Mais, quand Dumitru commence à écrire, c’est plus fort que lui, il écrit surréaliste. Le modèle esthétique imposé par le régime, le réalisme socialiste, non, décidément, ce n’est pas pour lui. Il s’obstine à sortir du moule, à écrire d’autres choses, d’autres mots, d’autres réalités qui n’ont rien d’officielles. Contraint de publier à l’étranger, il choisit Paris. « Comme un con, j’ai raté mai 1968 ! ».
La nuit - les années soixante-dix sont encore jeunes -, le quartier des Halles résonne de « français parigot. Je n’y comprenais rien. Petit à petit, je m’y suis fait ». L’aventure est linguistique. Humaine aussi. Au Pied de Cochon, les Américaines s’acoquinent avec des garçons bouchers aux tabliers tâchés de sang. Avec beaucoup de joie. « La joie des Américaines », précise Dumitru avec malice.
Mais Bucarest lui manque et, en 1972, il retourne chez lui au grand étonnement des autorités roumaines qui croyaient s'être à jamais débarrassé du « troublion ». Qu’à cela ne tienne, le lancement à Paris de sa revue littéraire les Cahiers de l’Est leur fournira un bon prétexte : Dumitru est déchu de sa nationalité roumaine par décret présidentiel, en 1975.
Et comment se sent-on quand on n’a plus de papiers? « Oh, on se sent très bien! » lance-t-il en riant. Le ton est aujourd’hui léger, sans doute pour cacher la gravité d’une situation. Car pour lui c’est l’exil.
« Une dictature, c’est le produit de tout le monde, nous sommes tous responsables». Dumitru s’agite, comme si l’expression populaire la mamaliga n’explose pas venait confirmer ses pensées. C’est un fait la polenta, ça n’explose pas. Autrement dit le Roumain ne se révolte pas. Les années Ceausescu seraient-elles la conséquence, l’illustration, d’un fatalisme roumain originel ? Une légende nationale conte qu’un berger, pourtant prévenu de son assassinat, ne cherche pas à s’y soustraire. Il s’allonge et attend la mort. Les Roumains se sont-ils, eux aussi, à l’image du berger, soumis à leur destin sans broncher ? Pourtant en 1990, après le renversement du dictateur, l’expression la mamaliga n’explose pas revient à la bouche de beaucoup d'étudiants. Pour conjurer le mauvais sort et enfin prouver que la polenta peut, à force de volonté, se soulever ? Peut-être.
« Je n’avais rien, pas de papiers, ni français, ni roumains, je n’avais rien. Mais j’avais des amis ». Dumitru vivra pendant plus de 10 ans en France avec pour tout passeport, un passeport d’apatride. Sa femme est roumaine, leur fille, née à Paris, est française et lui est apatride. « J’écrivais. Je traduisais en français, j’étais complètement assimilé, c’était une vexation ». Une vexation de se voir refuser une identité. Il deviendra français en 1984.
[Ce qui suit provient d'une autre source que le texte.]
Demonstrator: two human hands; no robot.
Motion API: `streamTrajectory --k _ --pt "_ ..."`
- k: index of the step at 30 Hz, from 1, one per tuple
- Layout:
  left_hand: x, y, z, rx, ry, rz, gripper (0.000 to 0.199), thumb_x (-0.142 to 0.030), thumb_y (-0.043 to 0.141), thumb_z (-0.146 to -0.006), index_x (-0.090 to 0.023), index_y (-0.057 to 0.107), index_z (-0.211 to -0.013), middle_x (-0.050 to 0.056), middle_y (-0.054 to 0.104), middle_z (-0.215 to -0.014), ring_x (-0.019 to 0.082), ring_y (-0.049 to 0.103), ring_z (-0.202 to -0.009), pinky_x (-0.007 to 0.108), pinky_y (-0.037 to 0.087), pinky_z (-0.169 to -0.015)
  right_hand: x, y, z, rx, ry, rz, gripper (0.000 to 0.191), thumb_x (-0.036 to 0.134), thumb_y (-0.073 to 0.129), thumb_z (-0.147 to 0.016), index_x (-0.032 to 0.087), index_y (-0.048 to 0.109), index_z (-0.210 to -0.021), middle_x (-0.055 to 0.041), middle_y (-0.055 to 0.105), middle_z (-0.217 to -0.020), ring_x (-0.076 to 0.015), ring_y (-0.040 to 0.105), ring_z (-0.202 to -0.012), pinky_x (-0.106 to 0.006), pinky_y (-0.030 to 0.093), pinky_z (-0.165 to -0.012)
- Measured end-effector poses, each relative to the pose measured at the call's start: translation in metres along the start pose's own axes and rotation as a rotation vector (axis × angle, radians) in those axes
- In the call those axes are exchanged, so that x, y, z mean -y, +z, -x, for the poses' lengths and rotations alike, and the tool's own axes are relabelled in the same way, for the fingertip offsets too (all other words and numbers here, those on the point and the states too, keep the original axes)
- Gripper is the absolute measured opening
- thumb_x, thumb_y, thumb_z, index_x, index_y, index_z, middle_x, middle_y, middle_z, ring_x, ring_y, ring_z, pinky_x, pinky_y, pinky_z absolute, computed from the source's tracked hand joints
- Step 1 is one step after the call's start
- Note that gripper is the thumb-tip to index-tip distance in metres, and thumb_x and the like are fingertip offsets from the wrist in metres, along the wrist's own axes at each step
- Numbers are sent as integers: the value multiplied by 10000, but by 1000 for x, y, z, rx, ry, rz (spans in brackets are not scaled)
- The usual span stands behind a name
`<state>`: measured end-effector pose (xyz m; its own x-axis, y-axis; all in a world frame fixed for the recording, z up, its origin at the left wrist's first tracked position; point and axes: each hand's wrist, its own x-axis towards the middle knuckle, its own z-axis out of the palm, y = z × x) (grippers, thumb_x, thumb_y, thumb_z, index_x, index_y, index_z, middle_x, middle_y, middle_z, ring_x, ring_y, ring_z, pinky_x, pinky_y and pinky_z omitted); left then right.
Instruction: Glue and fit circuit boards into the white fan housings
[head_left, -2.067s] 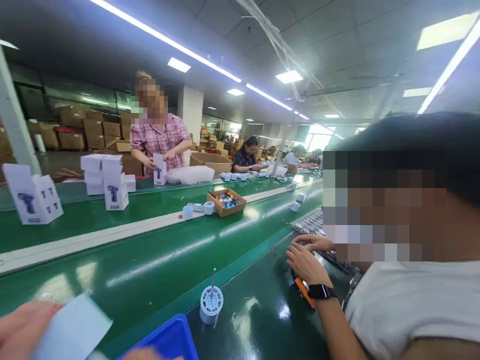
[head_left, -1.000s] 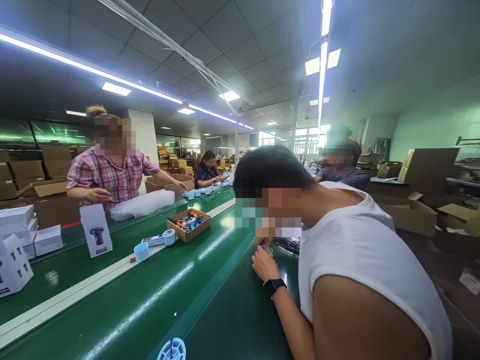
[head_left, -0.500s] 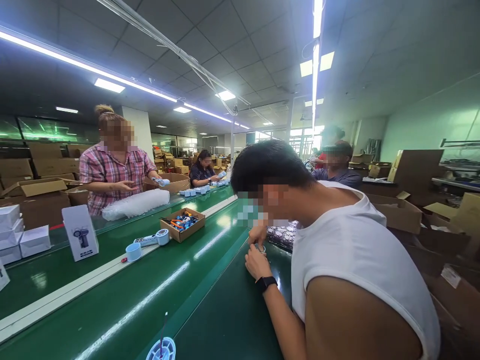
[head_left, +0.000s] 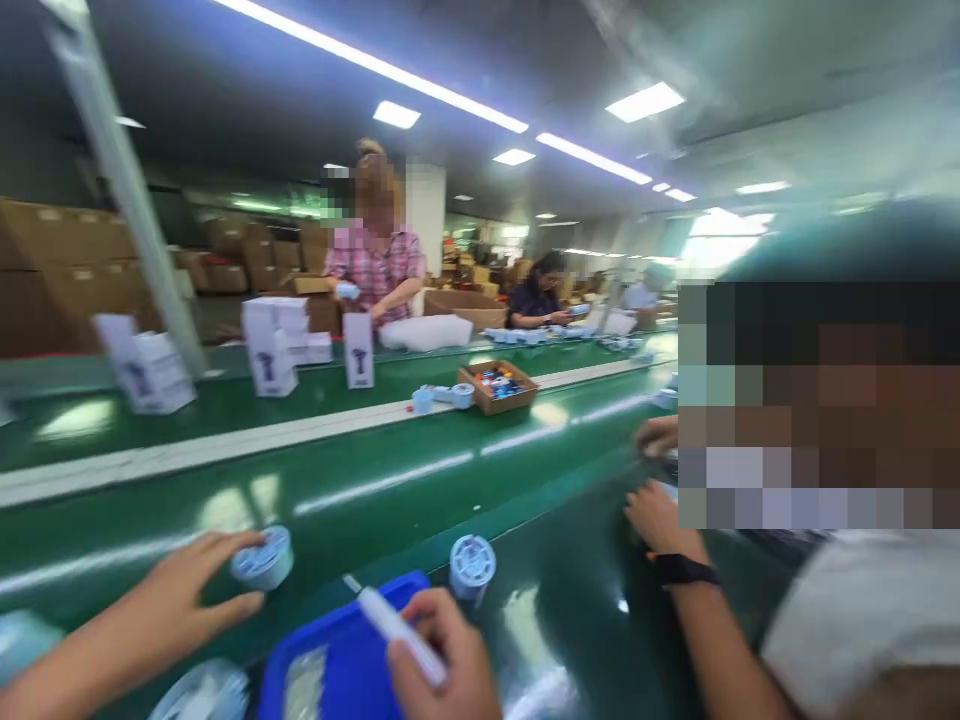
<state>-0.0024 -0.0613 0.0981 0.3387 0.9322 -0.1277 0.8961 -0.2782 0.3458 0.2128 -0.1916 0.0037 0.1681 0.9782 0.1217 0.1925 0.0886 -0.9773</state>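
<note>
Fingers of the left hand (head_left: 184, 590) are spread, the thumb apart from the forefinger, and a light-blue round part (head_left: 262, 560) lies just at their tips, to the right. The forefinger reaches over its top; whether it bears on it, I can't tell. That part sits close to the near edge of the green belt (head_left: 360, 455), and the left hand is the nearer one. It is squat, with no marked long axis; its slotted end faces up.

The right hand (head_left: 446, 655) has its fingers closed round a white pen-shaped tool (head_left: 401, 635). The tool's long axis slants, its thin tip pointing away and to the left, above the blue tray (head_left: 352, 650). Another light-blue part (head_left: 472, 565) stands just beyond the tray's right side, by the far edge of the dark table (head_left: 585, 590), nearer the right hand.
</note>
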Motion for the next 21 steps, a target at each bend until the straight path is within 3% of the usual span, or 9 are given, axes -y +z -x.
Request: streamTrajectory --k 2,4,6,10,13,17,21 --pt "25 0 19 209 -50 99 553 -348 636 -709 -227 571 -1244 96 559 -1346 307 487 -1267 393 391 -1052 -8 6 0 -58 22 -35 138 317 580 -844 188 574 -891 28 542 -683 -124 523 -629 -231 423 -602" --pt "26 4 26 382 -138 55 658 -357 632 -655 -249 527 -1296 101 561 -1333 304 582 -1151 377 477 -924 -12 11 -1 -114 -28 -66 156 351 601 -824 200 579 -856 14 558 -735 -128 534 -661 -225 428 -623" --pt "17 9 24 434 -194 2 711 -303 663 -563 -227 557 -1262 127 594 -1262 321 648 -993 388 502 -807 -14 14 -2 -70 -70 -97 188 393 583 -849 209 585 -888 -6 576 -808 -139 562 -712 -231 455 -659" --pt "5 20 18 473 -198 -38 689 -194 642 -468 -225 602 -1155 100 660 -1096 298 662 -816 337 468 -616 -21 16 -2 131 -15 -124 288 484 491 -906 210 561 -964 -21 580 -830 -153 587 -723 -272 494 -691" --pt "6 23 16 462 -195 -48 564 -173 580 -484 -220 607 -1046 68 676 -973 255 642 -702 297 404 -516 -30 18 -1 172 6 -100 321 510 475 -909 208 554 -988 -39 588 -875 -168 598 -761 -305 506 -724" --pt "8 21 13 372 -179 -41 404 -182 522 -578 -222 608 -971 70 669 -969 243 625 -727 292 385 -526 -37 21 -2 170 -7 -75 334 514 481 -906 207 553 -1018 -71 610 -983 -177 622 -789 -328 518 -752" --pt "7 20 12 321 -145 -38 316 -206 503 -635 -222 646 -915 90 665 -1027 261 627 -811 313 417 -602 -36 22 -3 179 -13 -50 330 506 483 -908 206 562 -1020 -68 627 -960 -178 644 -778 -320 532 -732"
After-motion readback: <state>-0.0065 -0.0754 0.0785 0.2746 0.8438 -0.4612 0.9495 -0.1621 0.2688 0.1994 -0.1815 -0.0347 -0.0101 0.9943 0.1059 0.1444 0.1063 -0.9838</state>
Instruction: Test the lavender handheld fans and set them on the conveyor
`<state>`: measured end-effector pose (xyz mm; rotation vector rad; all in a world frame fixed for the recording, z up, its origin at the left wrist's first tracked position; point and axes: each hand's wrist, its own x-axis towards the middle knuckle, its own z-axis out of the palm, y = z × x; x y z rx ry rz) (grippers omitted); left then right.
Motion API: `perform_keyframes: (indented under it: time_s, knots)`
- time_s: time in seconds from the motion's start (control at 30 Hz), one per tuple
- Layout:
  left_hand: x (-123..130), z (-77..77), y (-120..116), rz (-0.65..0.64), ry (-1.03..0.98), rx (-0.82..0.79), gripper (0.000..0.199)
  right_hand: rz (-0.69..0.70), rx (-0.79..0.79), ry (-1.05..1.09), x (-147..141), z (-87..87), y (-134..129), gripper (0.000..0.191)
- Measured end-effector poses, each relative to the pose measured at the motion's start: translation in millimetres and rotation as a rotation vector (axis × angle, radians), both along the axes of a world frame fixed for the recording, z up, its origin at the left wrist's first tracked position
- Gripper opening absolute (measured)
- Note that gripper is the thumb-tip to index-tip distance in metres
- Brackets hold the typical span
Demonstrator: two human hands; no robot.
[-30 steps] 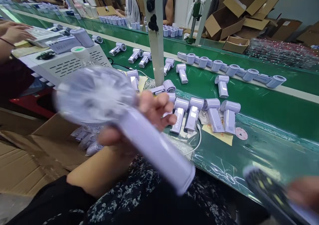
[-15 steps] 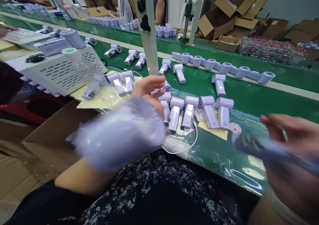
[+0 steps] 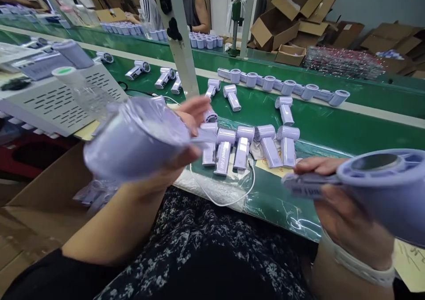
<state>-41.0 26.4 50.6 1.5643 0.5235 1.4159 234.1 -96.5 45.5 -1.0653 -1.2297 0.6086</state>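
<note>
My left hand (image 3: 181, 159) is closed round the handle of a lilac handheld fan (image 3: 129, 145). Its wide head faces left, with clear plastic film stretched over the upper end. At the right, my right hand (image 3: 345, 213) grips a second lilac handheld fan (image 3: 388, 196) by its handle. That fan's ring-shaped, spoked end points up, and its far side runs out of the frame. Between my hands, a row of lilac fans (image 3: 268, 147) lies along the near edge of the bench, some filmed in plastic.
A green conveyor belt (image 3: 255, 109) carries more fans, several lined up on its far side. A white cable (image 3: 254, 180) loops near my lap. At left stand a slotted metal box (image 3: 83, 100) and a cardboard box (image 3: 49, 180) with wrapped fans. People work across the line.
The fan in my right hand has come further into view and turned its round end up. My left hand has shifted slightly left and up with its fan. The whole view has swung slightly right.
</note>
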Motion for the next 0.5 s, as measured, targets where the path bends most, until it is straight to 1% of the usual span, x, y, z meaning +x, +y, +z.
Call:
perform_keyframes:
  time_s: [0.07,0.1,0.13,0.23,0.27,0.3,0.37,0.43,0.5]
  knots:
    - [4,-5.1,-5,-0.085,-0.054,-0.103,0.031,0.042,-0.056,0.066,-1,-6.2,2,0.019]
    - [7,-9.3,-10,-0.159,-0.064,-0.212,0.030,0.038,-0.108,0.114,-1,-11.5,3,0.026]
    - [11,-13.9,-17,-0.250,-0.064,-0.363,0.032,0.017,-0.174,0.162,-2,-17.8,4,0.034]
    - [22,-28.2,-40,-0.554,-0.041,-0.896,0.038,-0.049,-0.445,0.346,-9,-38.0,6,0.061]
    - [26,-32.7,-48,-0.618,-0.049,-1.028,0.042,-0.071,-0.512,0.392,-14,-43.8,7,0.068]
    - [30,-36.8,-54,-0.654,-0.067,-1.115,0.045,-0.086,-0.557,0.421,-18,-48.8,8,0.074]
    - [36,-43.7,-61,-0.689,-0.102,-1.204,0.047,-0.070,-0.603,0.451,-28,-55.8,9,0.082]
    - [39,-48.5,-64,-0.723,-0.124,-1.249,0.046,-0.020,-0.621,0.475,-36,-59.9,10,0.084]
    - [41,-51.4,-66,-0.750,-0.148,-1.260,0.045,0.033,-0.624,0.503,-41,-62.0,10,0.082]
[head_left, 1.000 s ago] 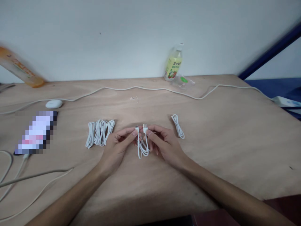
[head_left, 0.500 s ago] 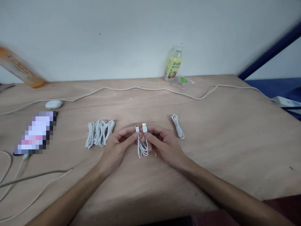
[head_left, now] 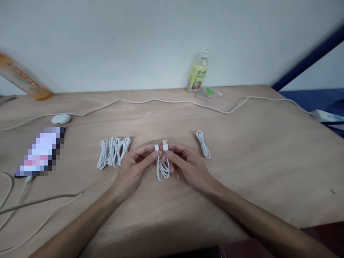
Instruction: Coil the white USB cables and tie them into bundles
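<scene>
Between my two hands is a white USB cable (head_left: 163, 171), its loops hanging below the fingers. My left hand (head_left: 135, 165) is closed, pinching the cable near its smaller metal-tipped plug. With thumb and fingers, my right hand (head_left: 189, 163) grips the cable by the wider USB plug. Both plugs point away from me, side by side and slightly apart. Several coiled white cables (head_left: 115, 152) lie in a row left of my left hand. One more coiled white cable (head_left: 203, 144) rests beyond my right hand.
A long white cord (head_left: 134, 102) runs across the back of the wooden table (head_left: 255, 154). At left are a pixelated phone (head_left: 41, 152) with a cable plugged in, a white case (head_left: 61, 119) and a tilted orange bottle (head_left: 24, 79). A yellow-labelled bottle (head_left: 198, 73) leans against the wall.
Both hands keep the same grip on the cable, with the plugs barely moved. The view has shifted very slightly; nothing on the table has visibly moved.
</scene>
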Available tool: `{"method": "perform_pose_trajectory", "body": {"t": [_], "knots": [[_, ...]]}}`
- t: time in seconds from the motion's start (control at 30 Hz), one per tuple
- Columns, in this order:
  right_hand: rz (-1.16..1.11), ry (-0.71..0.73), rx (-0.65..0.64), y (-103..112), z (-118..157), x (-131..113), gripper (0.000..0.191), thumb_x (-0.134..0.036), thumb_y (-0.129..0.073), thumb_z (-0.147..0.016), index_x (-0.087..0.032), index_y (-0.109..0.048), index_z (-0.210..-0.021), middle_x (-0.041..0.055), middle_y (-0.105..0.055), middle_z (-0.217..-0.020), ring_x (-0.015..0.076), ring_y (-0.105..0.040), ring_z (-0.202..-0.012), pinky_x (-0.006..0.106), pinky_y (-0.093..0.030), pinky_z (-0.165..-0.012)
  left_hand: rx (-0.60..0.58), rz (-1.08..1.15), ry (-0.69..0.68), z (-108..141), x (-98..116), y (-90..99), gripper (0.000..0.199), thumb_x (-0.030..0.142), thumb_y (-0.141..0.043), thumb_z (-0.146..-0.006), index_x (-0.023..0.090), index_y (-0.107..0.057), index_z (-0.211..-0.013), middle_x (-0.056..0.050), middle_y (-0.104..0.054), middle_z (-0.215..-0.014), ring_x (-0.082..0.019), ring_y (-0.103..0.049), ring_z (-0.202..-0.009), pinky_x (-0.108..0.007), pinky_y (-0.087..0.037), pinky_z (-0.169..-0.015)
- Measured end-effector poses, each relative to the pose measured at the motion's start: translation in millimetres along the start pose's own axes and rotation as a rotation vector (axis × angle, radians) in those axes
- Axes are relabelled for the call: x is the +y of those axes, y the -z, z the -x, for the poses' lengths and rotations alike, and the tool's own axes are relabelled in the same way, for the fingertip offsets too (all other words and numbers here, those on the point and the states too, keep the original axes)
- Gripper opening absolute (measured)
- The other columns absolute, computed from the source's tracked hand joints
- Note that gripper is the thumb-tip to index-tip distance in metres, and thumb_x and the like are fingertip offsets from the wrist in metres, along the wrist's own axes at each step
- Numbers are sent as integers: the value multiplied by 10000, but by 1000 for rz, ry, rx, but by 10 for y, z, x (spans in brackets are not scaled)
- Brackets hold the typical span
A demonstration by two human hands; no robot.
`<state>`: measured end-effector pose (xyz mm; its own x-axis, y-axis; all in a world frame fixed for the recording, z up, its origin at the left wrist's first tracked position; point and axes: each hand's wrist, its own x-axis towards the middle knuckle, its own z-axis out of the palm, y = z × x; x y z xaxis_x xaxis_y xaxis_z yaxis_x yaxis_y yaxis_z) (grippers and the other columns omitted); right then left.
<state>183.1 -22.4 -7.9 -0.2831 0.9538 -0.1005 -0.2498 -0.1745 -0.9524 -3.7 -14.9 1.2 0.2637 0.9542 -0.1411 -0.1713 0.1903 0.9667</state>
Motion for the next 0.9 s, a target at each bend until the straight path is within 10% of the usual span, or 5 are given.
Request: {"method": "perform_pose_trajectory", "body": {"t": [0.9], "knots": [[13,4,1,10,3,8,356,-546,-792,-947,-195,-780,-1008,-6,-684,-748,91,-501,-532,214,-387,-443,4,-16,-8,4,-7,4,281,384,-850,-935,245,-896,-1175,-45,-859,-970,-188,-728,-872,-308,-547,-874]]}}
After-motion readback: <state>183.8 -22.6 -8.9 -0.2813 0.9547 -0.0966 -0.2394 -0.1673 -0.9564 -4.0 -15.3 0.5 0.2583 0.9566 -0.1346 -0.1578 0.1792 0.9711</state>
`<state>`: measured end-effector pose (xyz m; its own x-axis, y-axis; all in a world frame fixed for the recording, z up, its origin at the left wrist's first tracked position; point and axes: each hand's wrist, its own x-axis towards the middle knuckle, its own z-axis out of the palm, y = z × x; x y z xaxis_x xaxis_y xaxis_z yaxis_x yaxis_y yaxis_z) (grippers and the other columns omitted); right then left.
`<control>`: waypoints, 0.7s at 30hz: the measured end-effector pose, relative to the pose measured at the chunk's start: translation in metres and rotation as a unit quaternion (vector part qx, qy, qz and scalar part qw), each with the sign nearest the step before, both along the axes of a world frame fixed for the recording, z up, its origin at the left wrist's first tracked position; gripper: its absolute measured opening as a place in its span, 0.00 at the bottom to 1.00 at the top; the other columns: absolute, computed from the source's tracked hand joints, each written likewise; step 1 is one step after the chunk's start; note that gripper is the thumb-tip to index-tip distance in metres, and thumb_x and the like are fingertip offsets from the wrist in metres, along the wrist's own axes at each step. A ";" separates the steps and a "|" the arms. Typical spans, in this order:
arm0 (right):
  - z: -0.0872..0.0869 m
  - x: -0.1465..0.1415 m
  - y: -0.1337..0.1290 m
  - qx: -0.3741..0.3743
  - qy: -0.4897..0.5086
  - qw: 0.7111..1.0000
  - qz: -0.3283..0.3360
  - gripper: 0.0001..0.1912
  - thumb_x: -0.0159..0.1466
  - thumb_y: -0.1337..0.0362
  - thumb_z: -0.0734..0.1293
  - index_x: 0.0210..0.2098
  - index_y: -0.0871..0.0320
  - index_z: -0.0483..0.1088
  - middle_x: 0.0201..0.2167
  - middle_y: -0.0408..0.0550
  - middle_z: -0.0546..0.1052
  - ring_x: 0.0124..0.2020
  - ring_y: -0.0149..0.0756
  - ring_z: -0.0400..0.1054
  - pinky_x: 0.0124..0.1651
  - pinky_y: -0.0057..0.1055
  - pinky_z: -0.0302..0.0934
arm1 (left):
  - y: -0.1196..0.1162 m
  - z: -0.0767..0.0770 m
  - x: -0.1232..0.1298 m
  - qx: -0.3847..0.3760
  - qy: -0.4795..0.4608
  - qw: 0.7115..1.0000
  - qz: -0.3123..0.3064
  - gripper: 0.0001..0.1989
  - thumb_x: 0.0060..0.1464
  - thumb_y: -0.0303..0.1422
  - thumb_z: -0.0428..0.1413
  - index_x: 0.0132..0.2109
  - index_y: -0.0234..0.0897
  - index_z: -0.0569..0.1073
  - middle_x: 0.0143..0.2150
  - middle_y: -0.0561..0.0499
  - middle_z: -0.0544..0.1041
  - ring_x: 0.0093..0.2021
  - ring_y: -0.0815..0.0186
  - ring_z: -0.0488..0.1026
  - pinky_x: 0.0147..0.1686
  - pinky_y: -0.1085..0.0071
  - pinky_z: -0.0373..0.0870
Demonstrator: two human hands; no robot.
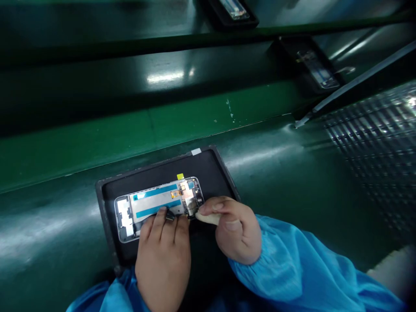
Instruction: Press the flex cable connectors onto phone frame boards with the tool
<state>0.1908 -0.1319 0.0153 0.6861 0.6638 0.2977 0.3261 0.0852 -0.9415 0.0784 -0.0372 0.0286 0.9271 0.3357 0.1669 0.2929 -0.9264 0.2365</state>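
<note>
An opened phone (pixel 156 203) lies tilted in a black tray (pixel 211 169), its inside facing up. Two blue strips run along its middle, and the circuit board (pixel 191 195) shows at its right end. My left hand (pixel 164 255) reaches over the phone's near edge, its fingers close together and holding it. A small black piece (pixel 169 214) shows between those fingers; its kind is unclear. My right hand (pixel 238 227) is closed around a pale, blunt-ended tool (pixel 209 218), whose tip meets the phone's near right corner by the board. My left thumb is hidden.
Behind a raised green ledge (pixel 136 130), two more black trays hold opened phones (pixel 320 71) (pixel 235 8). A grey rod or cable (pixel 357 82) slants across the right. Clear ribbed plastic (pixel 380 160), blurred, lies at the right. A yellow tab (pixel 180 176) sticks out beyond the phone's far edge.
</note>
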 end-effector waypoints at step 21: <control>-0.004 0.001 -0.003 0.000 -0.020 0.999 0.038 0.09 0.65 0.57 0.56 0.43 0.50 0.62 0.32 0.45 0.72 0.32 0.38 0.68 0.34 0.38 0.65 | -0.003 -0.003 -0.001 0.004 -0.010 1.000 0.006 0.12 0.53 0.25 0.45 0.37 0.32 0.73 0.32 0.46 0.74 0.43 0.54 0.69 0.41 0.58 0.63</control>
<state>0.1919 -0.1345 0.0114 0.6209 0.7134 0.3249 0.3569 0.1118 -0.9274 0.0776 -0.0399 0.0251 0.9192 0.3456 0.1890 0.2995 -0.9249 0.2343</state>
À l’époque, « je me rendais à la cuisine française, je m’y livrais entièrement. » Aujourd’hui le passé, avec ses nourritures d’enfance rattrape Dumitru . « Au début on essaie de s’assimiler, après on se laisse aller à ses souvenirs primaires ». Il recherche désormais la saveur de ce fromage de brebis corse qui ressemble tant au fromage roumain . Il consacre des heures à enlever la peau des aubergines, à les épépiner pour préparer son caviar d’aubergine. « J’arrive à les rendre presque blanches », ajoute-t-il fièrement.
Aujourd’hui, Dumitru trouve de l’aneth sur n’importe quel marché parisien. Le maïs arrive désormais sous forme de polenta. Précuit, il n'attache plus au fond de sa casserole. Les charcuteries fines vendent toutes du tarama, plus besoin de se faire offrir comme jadis, « gratis » des œufs de poissons pour le cuisiner.
« On trouve tout à Paris. C’est finalement peut-être pour cela qu’on s’exile ». Ironique, Dumitru sourit.